6 months ago, I made one of the biggest decisions of my life. I decided to have gastric bypass. I didn't want anyone to know because I wanted the decision to be solely mine. I of course told my wife, mom, dad, brother and my wife's family, but I wanted to keep it a secret from most everyone else. I knew it was time to do something major. I have been big most of my life. I was pretty used to it. But I saw the effect my weight was having on my kids. It wasn't just the normal, "I can't play with my kids cause I'm too fat" stuff. I saw my kids following in my footsteps. Not that either of them is heavy cause they are not. What I noticed was their habits. When we would get home from picking them up at daycare, they would immediately sit down and turn the tv on. I realized that was because that is what I did. I knew that if I didn't change, they would be headed down the same path of weight and health issues. It hasn't been easy, but I have lost 60 pounds since June. 25 pounds before surgery and 35 since. I feel great and am still losing. I hope to hit 200 pounds within the next 6 to 12 months!  I am back to eating regular food.  I just smoked some babybacks this weekend and they were great.  (I know, 
	

	
	
		
		



		
			






)  I can only eat two for a meal, but I can still eat my smoked food! 

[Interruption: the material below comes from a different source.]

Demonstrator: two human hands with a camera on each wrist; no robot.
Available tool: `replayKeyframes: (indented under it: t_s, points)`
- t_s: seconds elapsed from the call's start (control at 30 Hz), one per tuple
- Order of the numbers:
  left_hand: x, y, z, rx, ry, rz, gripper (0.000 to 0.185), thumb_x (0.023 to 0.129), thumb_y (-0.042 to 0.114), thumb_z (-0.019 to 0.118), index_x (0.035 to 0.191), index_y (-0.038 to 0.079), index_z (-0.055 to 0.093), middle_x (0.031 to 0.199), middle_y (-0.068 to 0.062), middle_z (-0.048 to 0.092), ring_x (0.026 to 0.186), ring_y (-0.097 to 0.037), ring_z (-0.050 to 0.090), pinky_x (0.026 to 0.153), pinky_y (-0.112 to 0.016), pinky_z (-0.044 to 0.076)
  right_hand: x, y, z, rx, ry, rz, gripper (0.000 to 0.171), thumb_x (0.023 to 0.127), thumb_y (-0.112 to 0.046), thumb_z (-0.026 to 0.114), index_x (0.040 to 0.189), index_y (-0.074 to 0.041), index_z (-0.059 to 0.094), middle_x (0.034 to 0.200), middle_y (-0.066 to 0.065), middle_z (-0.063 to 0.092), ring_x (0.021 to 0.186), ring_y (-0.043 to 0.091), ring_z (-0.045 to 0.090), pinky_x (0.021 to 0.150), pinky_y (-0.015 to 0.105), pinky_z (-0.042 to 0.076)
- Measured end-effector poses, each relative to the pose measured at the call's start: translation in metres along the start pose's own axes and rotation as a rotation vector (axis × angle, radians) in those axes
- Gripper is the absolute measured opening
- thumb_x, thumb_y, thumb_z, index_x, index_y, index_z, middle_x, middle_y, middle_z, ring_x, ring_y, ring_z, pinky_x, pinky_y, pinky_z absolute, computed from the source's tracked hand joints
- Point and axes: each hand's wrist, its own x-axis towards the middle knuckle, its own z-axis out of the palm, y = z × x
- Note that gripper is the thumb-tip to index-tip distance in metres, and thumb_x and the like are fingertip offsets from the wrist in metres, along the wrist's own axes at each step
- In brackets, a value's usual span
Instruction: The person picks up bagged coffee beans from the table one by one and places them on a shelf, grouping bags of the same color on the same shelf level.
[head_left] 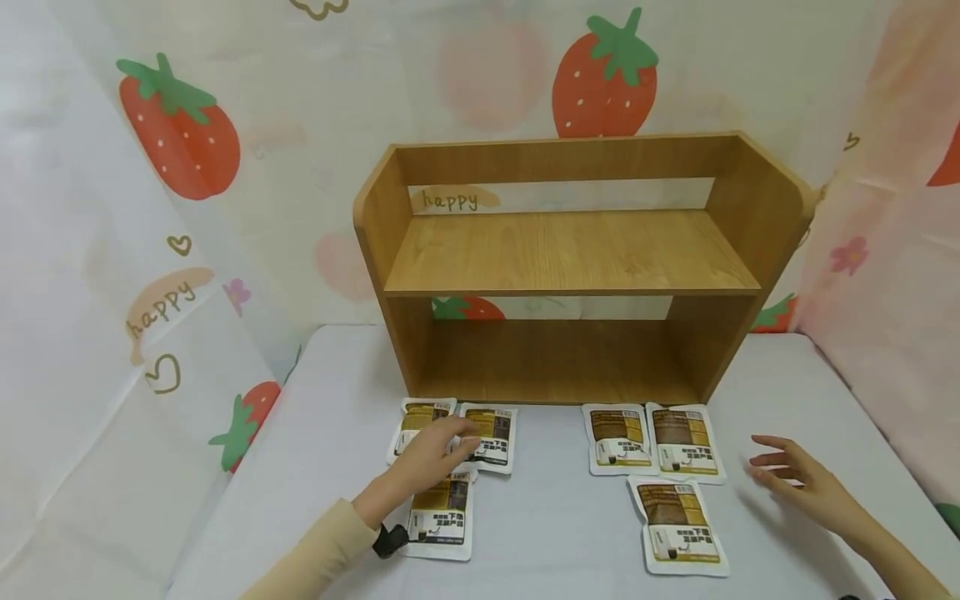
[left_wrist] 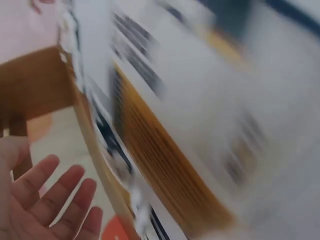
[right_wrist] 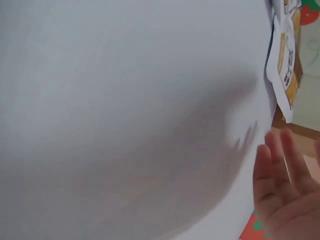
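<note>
Pale fabric printed with red strawberries (head_left: 337, 108) hangs behind a white-covered table (head_left: 555, 525), where a two-tier, light-brown wooden shelf (head_left: 570, 254) stands. Three flat, white-edged pouches with brown-and-gold labels (head_left: 441, 521) lie before its left end, three matching pouches (head_left: 684, 533) before its right. Over the left group is the bare left hand (head_left: 433, 454), fingers loosely extended, holding nothing; contact cannot be told. The bare right hand (head_left: 808, 485), fingers relaxed, is empty beside the right group.
</note>
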Motion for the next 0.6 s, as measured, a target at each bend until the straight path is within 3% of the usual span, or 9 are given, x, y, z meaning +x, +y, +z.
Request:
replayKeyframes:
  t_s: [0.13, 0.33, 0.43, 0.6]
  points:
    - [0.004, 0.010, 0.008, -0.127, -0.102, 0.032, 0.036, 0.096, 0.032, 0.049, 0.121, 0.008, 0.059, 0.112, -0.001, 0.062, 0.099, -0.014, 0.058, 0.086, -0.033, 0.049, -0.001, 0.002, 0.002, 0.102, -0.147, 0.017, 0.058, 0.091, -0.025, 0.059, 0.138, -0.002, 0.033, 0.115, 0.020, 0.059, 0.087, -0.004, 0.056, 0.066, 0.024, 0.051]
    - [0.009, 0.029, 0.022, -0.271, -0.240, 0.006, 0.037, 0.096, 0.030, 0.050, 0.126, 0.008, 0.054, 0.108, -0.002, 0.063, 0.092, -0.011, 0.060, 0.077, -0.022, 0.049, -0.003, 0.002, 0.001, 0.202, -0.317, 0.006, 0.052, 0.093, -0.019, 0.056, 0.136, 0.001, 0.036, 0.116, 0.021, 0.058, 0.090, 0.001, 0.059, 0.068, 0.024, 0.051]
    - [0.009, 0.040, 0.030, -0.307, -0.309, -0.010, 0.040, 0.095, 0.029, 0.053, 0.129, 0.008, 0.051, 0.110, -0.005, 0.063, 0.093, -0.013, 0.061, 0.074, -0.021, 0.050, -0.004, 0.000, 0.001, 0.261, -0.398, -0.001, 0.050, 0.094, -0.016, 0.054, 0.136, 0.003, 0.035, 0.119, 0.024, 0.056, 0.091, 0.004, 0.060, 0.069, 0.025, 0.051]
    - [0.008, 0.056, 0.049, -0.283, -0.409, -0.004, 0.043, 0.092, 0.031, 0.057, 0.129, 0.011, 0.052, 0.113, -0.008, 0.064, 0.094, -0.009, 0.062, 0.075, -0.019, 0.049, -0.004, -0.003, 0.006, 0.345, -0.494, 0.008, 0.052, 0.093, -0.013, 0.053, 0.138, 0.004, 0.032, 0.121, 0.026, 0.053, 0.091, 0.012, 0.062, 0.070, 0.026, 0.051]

Matt Oct 23rd to December 17th front.jpg



__ bigfish98
__ Dec 17, 2012


















Matt Oct 23rd to December 17th side.jpg



__ bigfish98
__ Dec 17, 2012


















IMG_5807.JPG



__ bigfish98
__ Dec 17, 2012






Bigfish

Here's is an update as of St. Patricks Day!  I am now down 105 pounds!  I have about 10 more to go and I will not be "obese" anymore according to the BMI charts.  55 more pounds and I will be at my goal weight of 185.  Thanks for all the support!  And the salad ideas from the last throwdown!!













almost 5 months.jpg



__ bigfish98
__ Mar 21, 2013






Bigfish


----------



## jarjarchef (Dec 17, 2012)

Congrats!!!

It is all about family....you have to be there to enjoy it....


----------



## kathrynn (Dec 17, 2012)

Congrats! I know several people who have done this....and are much healthier. Hope for continued success!


----------



## dcdoes (Dec 17, 2012)

Looks to me like you need a new screen name. Congrats!!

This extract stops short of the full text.